Figure 3 illustrates the historical reservoir water inflow and hydropower dispatch, which are negatively correlated in Norway. The inflow in Norway has a summer peak in June caused by the melting of snow, whereas the dispatch peaks in winter; thus, a high share of the hydro resources are saved for five months. Conversely, Spain does not show such a capability of shifting the seasonal dispatch based on the historically strong inflow-dispatch correlation. The inflow in Spain, influenced by rain patterns but not by deicing, peaks in winter, while the electricity demand is higher in summer.
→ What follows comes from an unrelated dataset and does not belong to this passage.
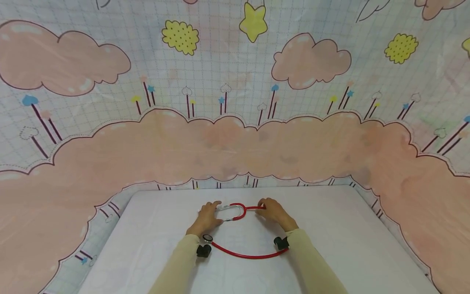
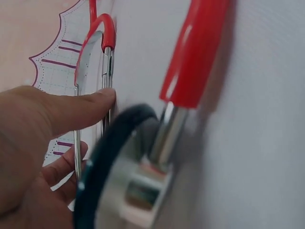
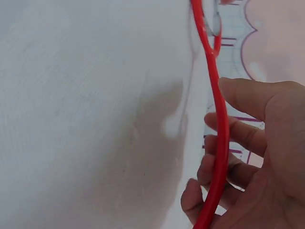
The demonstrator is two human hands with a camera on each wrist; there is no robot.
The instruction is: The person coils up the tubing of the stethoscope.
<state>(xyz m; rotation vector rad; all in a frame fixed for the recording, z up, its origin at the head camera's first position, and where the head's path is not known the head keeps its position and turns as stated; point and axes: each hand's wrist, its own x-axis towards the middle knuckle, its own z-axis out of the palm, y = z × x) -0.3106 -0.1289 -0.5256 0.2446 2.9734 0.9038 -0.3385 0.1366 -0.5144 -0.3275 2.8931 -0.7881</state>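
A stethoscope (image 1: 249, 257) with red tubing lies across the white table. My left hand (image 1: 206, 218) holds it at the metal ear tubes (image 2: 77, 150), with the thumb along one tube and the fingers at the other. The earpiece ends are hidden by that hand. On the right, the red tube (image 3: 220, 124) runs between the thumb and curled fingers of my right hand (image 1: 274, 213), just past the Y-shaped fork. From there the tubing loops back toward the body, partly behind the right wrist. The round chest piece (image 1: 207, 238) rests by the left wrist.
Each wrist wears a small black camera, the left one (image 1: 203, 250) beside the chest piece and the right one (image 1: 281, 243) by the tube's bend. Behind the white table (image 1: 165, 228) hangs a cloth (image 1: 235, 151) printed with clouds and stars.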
The strong inflow-dispatch correlation in Spain can thus not be explained by the electricity demand curve, but instead by the lack of seasonal storage capacity. This is also illustrated in Figure S11 in which the inflow-dispatch correlation for nine countries shows a strong negative correlation with the country-average size of the reservoirs (ratio between the energy capacity and power capacity of hydropower reservoirs). The increased seasonality in the hydropower operation suggested by the model seems, from a historical perspective, feasible in both Norway and Spain for different reasons. Norway can meet the seasonally shifted hydropower operation due to large reservoirs, whereas Spain is able to comply with increased hydropower generation in winter because it is concurrent with the peak inflow. Figure S10 shows the intraday and seasonal operation for the remaining countries. For Austria and Romania, a similarly increased seasonality is shown in the hydropower operation required by the model. However, the two countries are subject to a peak inflow in summer, and because the hydropower generation in those countries is correlated with the inflow, the modeled operation in 2050 is questionable.

Figure 3.

Observed hydropower reservoir inflow and dispatch from 2016 to 2019 from ENTSO-E, with r indicating the inflow-dispatch correlation and p the statistical significance

Thin lines indicate weekly values, and thick lines monthly averaged. Similar plots for other countries are shown in Figure S11.

The required change in operation may contribute to higher ramp rates, see Figure S12 (although extreme ramps show low probability), which can lead to a reduced lifetime of the hydropower plants due to higher mechanical stresses (Bakken and Bjorkvoll, 2002). This is consistent with previous studies (Pfeiffer et al., 2021; Gallego-Castillo and Victoria, 2021) which showed the same effect when only increasing the wind power capacity within a US region. Future operation of hydropower also needs to consider that the artificial flow fluctuations downstream of reservoirs caused by hydropeaking might entail negative consequences for aquatic organisms (Schmutz and Sendzimir, 2018).

Changes in hydropower inflow caused by climate change

As a prelude to this section, it is noteworthy that we are already witnessing climate change impact on hydropower resources. Figure S18 presents simulated Norwegian reservoir inflow, based on historical precipitation and temperature measurements, from 1958 to 2017, produced by Holmqvist (2017), and historical annual mean temperature in Norway acquired from climate reanalysis (Hersbach et al., 2018). This is a representation of the historical climatic evolvement (energy capacity is assumed constant in the simulation by Holmqvist) and shows a clear increasing trend in temperature and annual inflow.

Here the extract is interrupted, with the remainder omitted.